Steinmeier rechnet mit Guantánamo-Schließung
Obama wird nach Ansicht von Außenminister Steinmeier das US-Gefangenenlager Guantánamo auf Kuba nach seinem Amtsantritt schließen. Dies sei seine feste Überzeugung, sagte er am Sonntagabend bei einer Veranstaltung der Bundeszentrale für politische Bildung in Berlin. Die meisten der in dem Lager seit Jahren unter Terrorverdacht einsitzenden Häftlinge, die nicht verurteilt wurden, könnten mit einiger Sicherheit in ihre Herkunftsländer zurückkehren. Bei anderen, denen in ihrer Heimat Verfolgung drohe, sei dies wahrscheinlich nicht möglich. Er rechne damit, dass die USA mit Deutschland und anderen Verbündeten das Gespräch über eine mögliche Aufnahme dieser Personen suchen werden, fügte Steinmeier hinzu.

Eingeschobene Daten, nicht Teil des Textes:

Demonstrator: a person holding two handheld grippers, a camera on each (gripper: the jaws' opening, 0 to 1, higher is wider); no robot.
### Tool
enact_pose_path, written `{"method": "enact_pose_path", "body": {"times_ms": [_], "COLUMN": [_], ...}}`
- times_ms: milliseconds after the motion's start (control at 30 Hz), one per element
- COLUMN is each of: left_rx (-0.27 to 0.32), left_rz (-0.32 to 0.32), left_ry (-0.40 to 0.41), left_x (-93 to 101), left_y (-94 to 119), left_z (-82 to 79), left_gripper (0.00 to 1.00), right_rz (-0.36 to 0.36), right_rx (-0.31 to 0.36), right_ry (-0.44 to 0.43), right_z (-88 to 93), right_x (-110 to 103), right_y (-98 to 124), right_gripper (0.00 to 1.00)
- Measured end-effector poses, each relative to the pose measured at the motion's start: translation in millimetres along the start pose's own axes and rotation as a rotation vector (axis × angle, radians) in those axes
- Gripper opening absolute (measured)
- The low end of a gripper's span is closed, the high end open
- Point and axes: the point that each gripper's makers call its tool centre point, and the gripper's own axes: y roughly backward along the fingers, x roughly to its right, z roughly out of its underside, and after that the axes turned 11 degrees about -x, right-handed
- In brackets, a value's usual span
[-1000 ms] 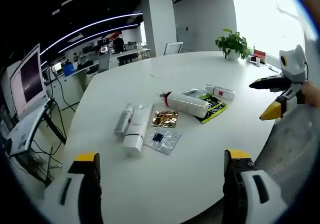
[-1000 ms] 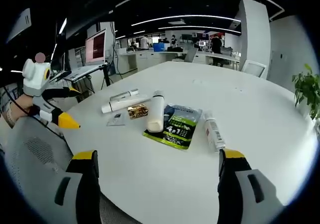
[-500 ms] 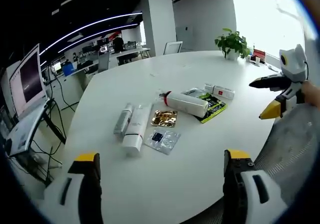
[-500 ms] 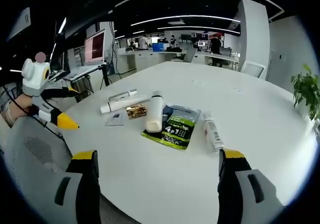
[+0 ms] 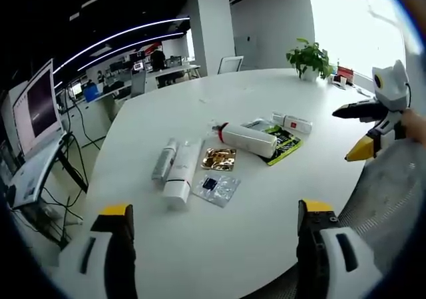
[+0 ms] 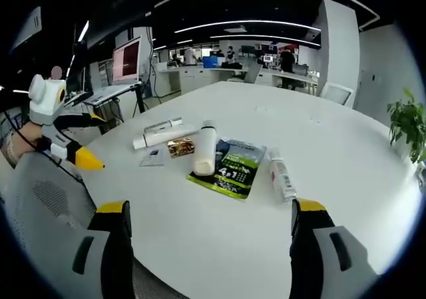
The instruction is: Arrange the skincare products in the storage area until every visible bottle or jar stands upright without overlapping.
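Observation:
All the skincare items lie flat in a loose row on the round white table (image 5: 200, 259). A white bottle with a red collar (image 5: 249, 139) (image 6: 204, 157) rests partly on a green packet (image 5: 285, 143) (image 6: 233, 169). A small white tube with a red label (image 5: 293, 122) (image 6: 281, 178) lies beyond it. A gold sachet (image 5: 219, 158) (image 6: 180, 147), a clear sachet (image 5: 216, 186) (image 6: 154, 156), a long white tube (image 5: 181, 171) (image 6: 163, 138) and a silvery tube (image 5: 164, 159) (image 6: 163, 125) lie together. My left gripper (image 5: 216, 209) (image 6: 96, 142) and right gripper (image 6: 210, 207) (image 5: 347, 134) hover open off the table's near edge, both holding nothing.
A potted plant (image 5: 308, 58) (image 6: 409, 122) stands at the table's far side. A monitor on a stand (image 5: 36, 106) (image 6: 128, 60) sits off the table. A grey mesh chair back (image 5: 389, 192) (image 6: 46, 199) is close below the grippers. Desks fill the office behind.
The right gripper view has drifted a little, so the camera moved slightly. No item on the table has moved and both grippers stay open.

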Motion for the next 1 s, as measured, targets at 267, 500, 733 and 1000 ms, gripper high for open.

In der Außenpolitik hat Obama seine Kontakte verstärkt und mit mehreren Staats- und Regierungschefs telefoniert. Der russische Präsident Dmitri Medwedew gratulierte Obama nach Angaben des Kremls zu seiner Wahl und regte ein rasches Treffen an. Gemeinsam wolle man an den russisch-amerikanischen Beziehungen arbeiten, hieß es in der Erklärung weiter. In dem Telefonat mit dem polnischen Präsidenten Lech Kaczynski ging es auch um das umstrittene Raketenabwehrsystem der USA. Obama und Medwedew hätten den Wunsch nach einer konstruktiven Zusammenarbeit geäußert, um sich gemeinsam für die weltweite Stabilität und Entwicklung einzusetzen, erklärte der Kreml. Beide Länder hätten eine Verantwortung, ernsthafte Probleme globaler Natur anzugehen.

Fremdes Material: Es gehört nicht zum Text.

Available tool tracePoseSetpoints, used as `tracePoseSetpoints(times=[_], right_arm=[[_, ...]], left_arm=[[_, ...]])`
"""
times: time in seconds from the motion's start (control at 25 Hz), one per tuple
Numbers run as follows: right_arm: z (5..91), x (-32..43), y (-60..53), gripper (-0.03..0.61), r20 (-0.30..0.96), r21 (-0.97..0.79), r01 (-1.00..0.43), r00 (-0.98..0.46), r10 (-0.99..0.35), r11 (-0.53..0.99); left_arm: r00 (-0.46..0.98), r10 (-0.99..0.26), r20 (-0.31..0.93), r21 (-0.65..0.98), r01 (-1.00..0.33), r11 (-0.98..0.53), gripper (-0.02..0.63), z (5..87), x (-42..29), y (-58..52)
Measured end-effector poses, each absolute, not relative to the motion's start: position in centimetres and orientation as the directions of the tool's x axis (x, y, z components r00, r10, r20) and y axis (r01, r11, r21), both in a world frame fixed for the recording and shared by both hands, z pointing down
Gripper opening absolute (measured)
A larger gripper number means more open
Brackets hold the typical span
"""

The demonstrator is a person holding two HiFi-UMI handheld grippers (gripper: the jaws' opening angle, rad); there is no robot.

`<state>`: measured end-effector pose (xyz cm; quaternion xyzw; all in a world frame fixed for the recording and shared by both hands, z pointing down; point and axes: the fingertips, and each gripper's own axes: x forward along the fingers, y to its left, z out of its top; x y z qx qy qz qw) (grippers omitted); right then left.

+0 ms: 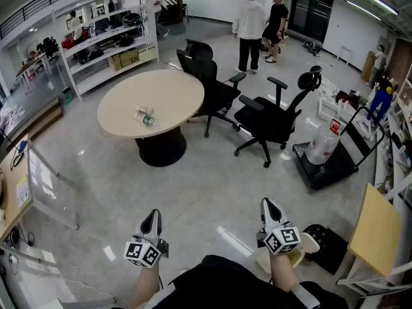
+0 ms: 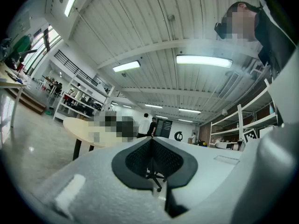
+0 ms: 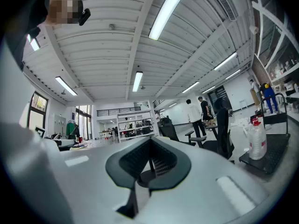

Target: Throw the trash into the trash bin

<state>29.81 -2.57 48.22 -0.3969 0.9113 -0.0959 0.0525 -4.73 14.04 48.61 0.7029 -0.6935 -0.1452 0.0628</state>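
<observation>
Crumpled clear plastic trash point(image 1: 145, 116) lies on the round beige table point(image 1: 122, 98) across the floor, well ahead of both grippers. My left gripper point(image 1: 152, 215) is held low at the bottom of the head view, its jaws closed together and empty; in the left gripper view point(image 2: 150, 146) its pads meet with nothing between them. My right gripper point(image 1: 268, 203) is beside it, also shut and empty, as its own view point(image 3: 149, 146) shows. A cream round container point(image 1: 302, 248) sits on the floor just behind the right gripper, partly hidden by it.
Two black office chairs point(image 1: 212, 82) point(image 1: 277, 118) stand right of the table. A black cart point(image 1: 325, 166) carries a white bag. Two people point(image 1: 250, 28) stand at the back. Shelving point(image 1: 109, 40) lines the back left, and a wooden desk point(image 1: 13, 185) the left edge.
</observation>
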Motion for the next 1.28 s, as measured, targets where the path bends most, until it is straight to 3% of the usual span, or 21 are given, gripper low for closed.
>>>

Streit um Raketenabwehrsystem
Zu den strittigen Themen gehören vor allem die Ausweitung der NATO auf osteuropäische Staaten und der Aufbau eines Raketenabwehrsystems der USA in Polen und Tschechien. Russland lehnt dies vehement ab und betrachtet es als Bedrohung der eigenen Sicherheit. Medwedew hat angekündigt, Kurzstreckenraketen in der Exklave Kaliningrad (Königsberg) zu stationieren. Wann Obama und Medwedew zusammenkommen, ist noch unklar.

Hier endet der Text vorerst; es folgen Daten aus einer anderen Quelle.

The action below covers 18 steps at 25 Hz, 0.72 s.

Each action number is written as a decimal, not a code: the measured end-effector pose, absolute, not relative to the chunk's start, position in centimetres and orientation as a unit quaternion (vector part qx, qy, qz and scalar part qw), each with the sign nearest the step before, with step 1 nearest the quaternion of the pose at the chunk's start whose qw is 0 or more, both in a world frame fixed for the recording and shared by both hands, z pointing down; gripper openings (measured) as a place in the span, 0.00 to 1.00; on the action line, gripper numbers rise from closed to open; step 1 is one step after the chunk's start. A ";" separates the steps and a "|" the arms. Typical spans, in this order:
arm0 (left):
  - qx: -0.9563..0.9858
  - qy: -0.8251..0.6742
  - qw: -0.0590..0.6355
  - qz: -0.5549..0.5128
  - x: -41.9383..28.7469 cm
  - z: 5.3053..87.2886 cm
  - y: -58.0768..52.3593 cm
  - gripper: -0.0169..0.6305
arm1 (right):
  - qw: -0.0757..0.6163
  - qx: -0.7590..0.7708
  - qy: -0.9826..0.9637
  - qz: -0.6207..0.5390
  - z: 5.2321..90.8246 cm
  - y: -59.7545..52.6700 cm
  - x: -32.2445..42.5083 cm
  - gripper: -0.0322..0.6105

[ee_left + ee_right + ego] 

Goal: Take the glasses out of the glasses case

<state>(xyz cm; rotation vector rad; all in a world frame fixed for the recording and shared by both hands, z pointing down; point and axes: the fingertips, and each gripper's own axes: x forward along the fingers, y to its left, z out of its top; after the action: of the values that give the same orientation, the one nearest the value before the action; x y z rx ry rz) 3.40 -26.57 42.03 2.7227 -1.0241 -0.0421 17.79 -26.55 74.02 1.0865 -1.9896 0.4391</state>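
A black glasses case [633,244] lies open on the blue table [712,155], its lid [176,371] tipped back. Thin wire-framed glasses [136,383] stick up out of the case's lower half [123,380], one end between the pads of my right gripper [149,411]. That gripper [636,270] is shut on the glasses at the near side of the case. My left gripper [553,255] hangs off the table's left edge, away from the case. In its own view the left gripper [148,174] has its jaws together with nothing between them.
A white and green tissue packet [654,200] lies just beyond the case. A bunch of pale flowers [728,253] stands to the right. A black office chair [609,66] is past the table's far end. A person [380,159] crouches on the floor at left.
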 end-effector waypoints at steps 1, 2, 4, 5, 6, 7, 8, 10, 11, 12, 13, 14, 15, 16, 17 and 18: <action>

Obamas außenpolitischer Berater Denis McDonough erklärte, Obama habe "ein gutes Gespräch" mit Kaczynski geführt. Darin sei es um die amerikanisch-polnische Zusammenarbeit gegangen. Zum Raketenabwehrsystem habe Obama keine Zusagen gemacht. "Seine Haltung ist wie schon im Wahlkampf, dass er ein Raketenabwehrsystem unterstützt, wenn die Technologie sich als einsatzbereit erwiesen hat", sagte McDonough. Dagegen erklärte der polnische Präsident zunächst in einer Stellungnahme, Obama habe die Bedeutung der strategischen Partnerschaft beider Länder betont. "Er sagte auch, dass das Raketenabwehr-Projekt fortgesetzt wird." Später ruderte ein Mitarbeiter Kaczynskis wieder zurück. Obama habe keine Erklärung zur Raketenabwehr abgegeben, sagte er. Gründe für die Diskrepanz zu den früheren Aussagen wurden nicht genannt.